Previous studies of the Shamiri intervention have shown promise for improvement of adolescent depression and anxiety [15, 20], and now, we would like to investigate if these effects hold over the long-term. The knowledge garnered from this trial (i.e., which health and behavioral outcomes are influenced by Shamiri) will directly inform efforts to disseminate this and other simple, low-cost, and stigma-free mental health interventions in low-resource settings.

The results from this study will add to the evidence base for character strength interventions. If we find that the Shamiri intervention impacts some of these health, academic and wellbeing outcomes in the long-term (3–4 years later), that may indicate that character strength interventions could provide a low-cost, stigma-free, and scalable solution to improve long-term health and behavioral outcomes of youth and adults in low-resource settings. This evidence may be of interest to policy makers, adolescent mental health practitioners, educators, and non-governmental organizations aiming to provide effective, scalable, and culturally appropriate care for young people in low-resource settings.

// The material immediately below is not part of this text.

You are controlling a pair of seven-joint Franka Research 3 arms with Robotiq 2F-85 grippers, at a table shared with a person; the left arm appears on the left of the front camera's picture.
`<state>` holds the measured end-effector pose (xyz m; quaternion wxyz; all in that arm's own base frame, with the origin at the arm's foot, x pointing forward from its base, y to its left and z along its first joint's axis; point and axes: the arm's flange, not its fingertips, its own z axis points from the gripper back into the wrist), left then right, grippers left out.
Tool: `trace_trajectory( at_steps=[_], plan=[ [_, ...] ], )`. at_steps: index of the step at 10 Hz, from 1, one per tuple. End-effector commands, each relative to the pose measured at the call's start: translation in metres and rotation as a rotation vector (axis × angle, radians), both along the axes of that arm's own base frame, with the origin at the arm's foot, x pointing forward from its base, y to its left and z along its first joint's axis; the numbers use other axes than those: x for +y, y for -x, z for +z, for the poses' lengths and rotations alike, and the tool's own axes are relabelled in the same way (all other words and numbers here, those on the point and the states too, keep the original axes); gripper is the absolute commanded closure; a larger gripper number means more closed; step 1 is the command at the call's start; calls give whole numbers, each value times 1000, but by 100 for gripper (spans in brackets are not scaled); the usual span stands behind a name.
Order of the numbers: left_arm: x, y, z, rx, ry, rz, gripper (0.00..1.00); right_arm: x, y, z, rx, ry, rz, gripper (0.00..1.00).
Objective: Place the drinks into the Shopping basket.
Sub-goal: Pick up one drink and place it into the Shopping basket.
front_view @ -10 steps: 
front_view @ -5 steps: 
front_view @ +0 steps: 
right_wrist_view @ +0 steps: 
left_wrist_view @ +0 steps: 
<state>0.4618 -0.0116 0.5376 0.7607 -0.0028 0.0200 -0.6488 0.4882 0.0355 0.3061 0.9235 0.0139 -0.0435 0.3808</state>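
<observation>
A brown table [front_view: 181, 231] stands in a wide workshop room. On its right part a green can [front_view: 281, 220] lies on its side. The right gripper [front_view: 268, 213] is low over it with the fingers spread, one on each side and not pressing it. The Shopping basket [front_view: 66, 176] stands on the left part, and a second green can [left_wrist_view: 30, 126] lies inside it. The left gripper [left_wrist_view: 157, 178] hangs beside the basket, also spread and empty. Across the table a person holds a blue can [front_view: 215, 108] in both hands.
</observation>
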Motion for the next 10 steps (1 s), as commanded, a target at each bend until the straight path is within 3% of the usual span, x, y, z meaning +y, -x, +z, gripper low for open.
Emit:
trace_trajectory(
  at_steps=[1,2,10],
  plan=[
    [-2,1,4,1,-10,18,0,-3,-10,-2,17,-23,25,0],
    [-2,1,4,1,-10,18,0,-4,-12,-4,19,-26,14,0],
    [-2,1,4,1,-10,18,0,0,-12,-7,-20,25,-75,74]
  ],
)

The trial’s results are subject to consideration of some scientific and practical limitations. First, the naturalistic setting of the schools which many of our participants attend leave us with less control over the study setting. As a result, there may be certain threats to internal validity. For instance, the time point of measure is likely to differ between the three RCT cohorts we will contact for follow-up. For reasons out of our control, such as the Kenyan general election cycle and KCSE examination period at schools, we will take follow-up measures between 3- and 4-years post-intervention. It is our position that threats such as these are counterbalanced by external validity provided by our naturalistic setting [74]. Second, contacting participants 3–4 years later may result in a biased sample of participants, as we may be more able to re-contact certain participants for follow-up. For instance, those participants that are still in school may be easier to reach through the school than those that have already graduated. Finally, certain health and behavioral measures, such as HIV status and pregnancy, are not considered appropriate for youths who are still in school, and this will limit our sample size for these analyses. Our study team has conducted three RCTs in a similar setting in Kenya and will apply best practices learned from our previous work [75].

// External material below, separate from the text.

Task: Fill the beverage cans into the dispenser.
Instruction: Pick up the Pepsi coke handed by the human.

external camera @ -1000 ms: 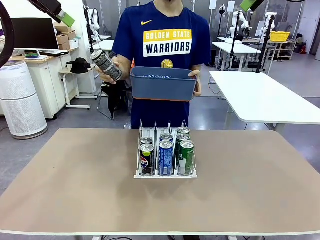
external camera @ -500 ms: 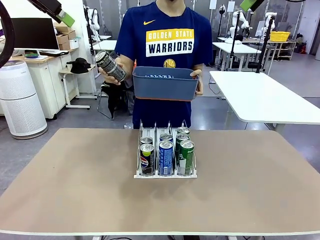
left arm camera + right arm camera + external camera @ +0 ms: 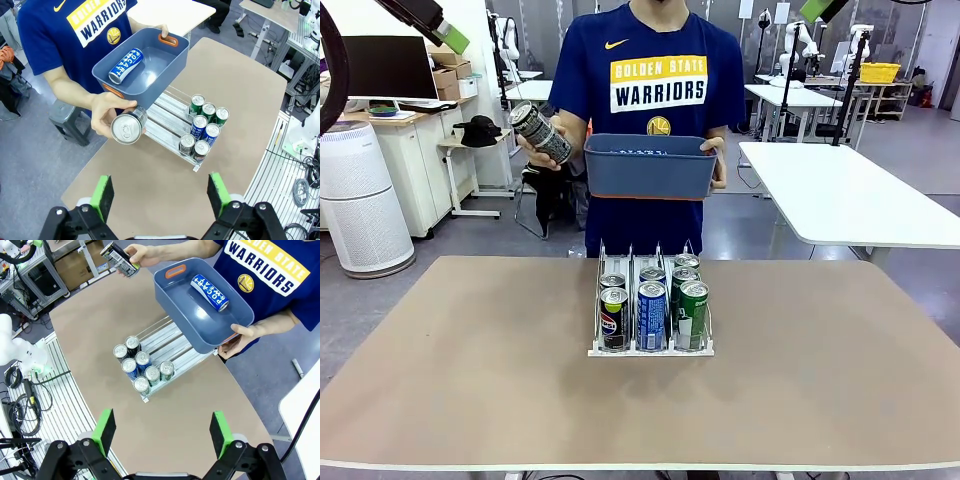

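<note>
The left gripper (image 3: 161,195) hangs high above the bench (image 3: 470,350) at the left. Its two green-padded fingers are spread wide apart with nothing between them. In the front view one green pad shows in the top left corner.

Below and ahead of it, the person at the far side holds a dark can (image 3: 540,132) in one hand (image 3: 532,152), raised at chest height. The can is tilted, with its silver top pointing up and to the left. It is just beside the left end of a blue-grey tub (image 3: 648,172).

The person's other hand (image 3: 713,160) grips the tub's right end and holds it level in front of the body, above the far edge of the bench. A single blue can (image 3: 126,65) lies on its side in the tub.

Near the middle of the bench stands the clear three-lane rack (image 3: 650,352), its open front facing the robot. Seven cans stand upright in it, pushed to the front. In the left lane a dark can (image 3: 614,318) has one more behind it. In the middle lane a blue can (image 3: 651,315) also has one behind it. In the right lane a green can (image 3: 693,315) has two behind it. The far ends of the lanes are bare.

The right gripper (image 3: 163,432) hangs high over the right side. Its fingers are also wide apart and hold nothing.
</note>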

Future research will be needed to identify additional low-cost, scalable, and stigma-free solutions to target mental disorders among youth in low-resource settings. For example, future research could collect long-term follow-up measures of participants in Shamiri digital, a single-session remote intervention which showed promising reductions in depressive symptoms over the long-term [69]. This study could also compare the long-term effects of Shamiri digital to digital cognitive behavioral therapy [76].

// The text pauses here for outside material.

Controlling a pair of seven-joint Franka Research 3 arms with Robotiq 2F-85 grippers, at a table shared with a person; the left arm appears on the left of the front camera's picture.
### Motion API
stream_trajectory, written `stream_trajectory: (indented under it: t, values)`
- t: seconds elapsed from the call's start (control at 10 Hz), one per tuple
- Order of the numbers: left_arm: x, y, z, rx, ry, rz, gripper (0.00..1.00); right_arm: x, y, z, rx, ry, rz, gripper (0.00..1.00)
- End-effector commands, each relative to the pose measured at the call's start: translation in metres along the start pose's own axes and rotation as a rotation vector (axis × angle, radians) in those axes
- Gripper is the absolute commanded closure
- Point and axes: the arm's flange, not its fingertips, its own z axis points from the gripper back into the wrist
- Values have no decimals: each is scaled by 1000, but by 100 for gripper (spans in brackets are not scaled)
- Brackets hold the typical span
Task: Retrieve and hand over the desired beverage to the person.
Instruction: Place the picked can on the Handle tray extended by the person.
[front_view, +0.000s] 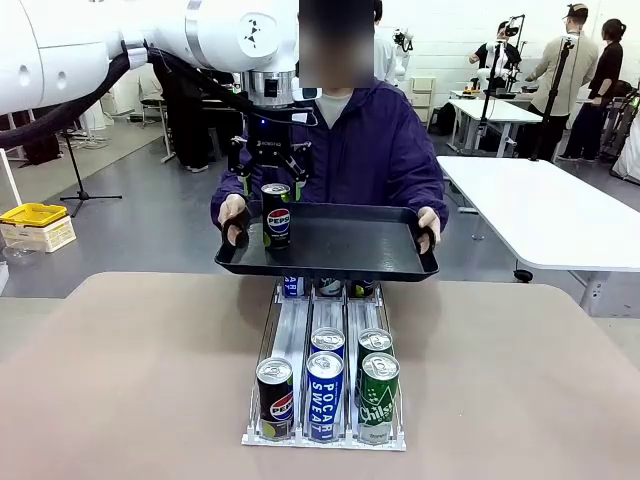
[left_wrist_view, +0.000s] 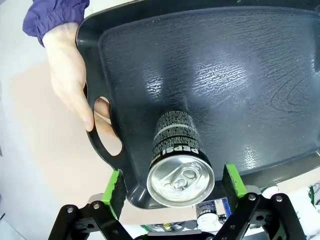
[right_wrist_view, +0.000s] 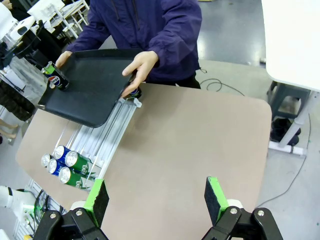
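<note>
The left arm (front_view: 90, 45) reaches across from the left, wrist turned down, apparently near vertical; the left gripper (left_wrist_view: 175, 182) stands with jaws spread wide. The right gripper (right_wrist_view: 156, 197) hangs high, jaws wide apart, holding nothing.

The tray (front_view: 340, 245) is black with a wrinkled grain. On it the Pepsi can (front_view: 276, 215) is black with a red-white-blue roundel. Behind it the person (front_view: 375, 150) wears dark purple.

Bright even overhead light; sheen on tray (left_wrist_view: 225, 75); wrist views fisheye-bent
</note>
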Motion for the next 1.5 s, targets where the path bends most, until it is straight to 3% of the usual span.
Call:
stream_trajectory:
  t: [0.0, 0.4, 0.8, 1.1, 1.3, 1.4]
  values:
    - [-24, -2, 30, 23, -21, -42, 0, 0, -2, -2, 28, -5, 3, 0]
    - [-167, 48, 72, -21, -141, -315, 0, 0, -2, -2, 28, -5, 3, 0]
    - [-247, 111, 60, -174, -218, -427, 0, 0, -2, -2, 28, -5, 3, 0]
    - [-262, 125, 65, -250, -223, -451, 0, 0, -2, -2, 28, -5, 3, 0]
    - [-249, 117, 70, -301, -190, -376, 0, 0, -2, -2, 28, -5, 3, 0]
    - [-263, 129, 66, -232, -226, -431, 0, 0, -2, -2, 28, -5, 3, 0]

Our multicultural and multidisciplinary team is aware that a multitude of efforts will be needed to address global mental health challenges. We hope that this trial will provide a well-powered test of the effects of brief, lay-provider-delivered, positively focused interventions on a variety of health and wellbeing outcomes, thus informing research, policy, and practice in Kenya and potentially beyond.

Trial status

Protocol version 1.0 (January 12, 2022)

Recruitment has not yet started, and we anticipate completion of recruitment on approximately October 26, 2024.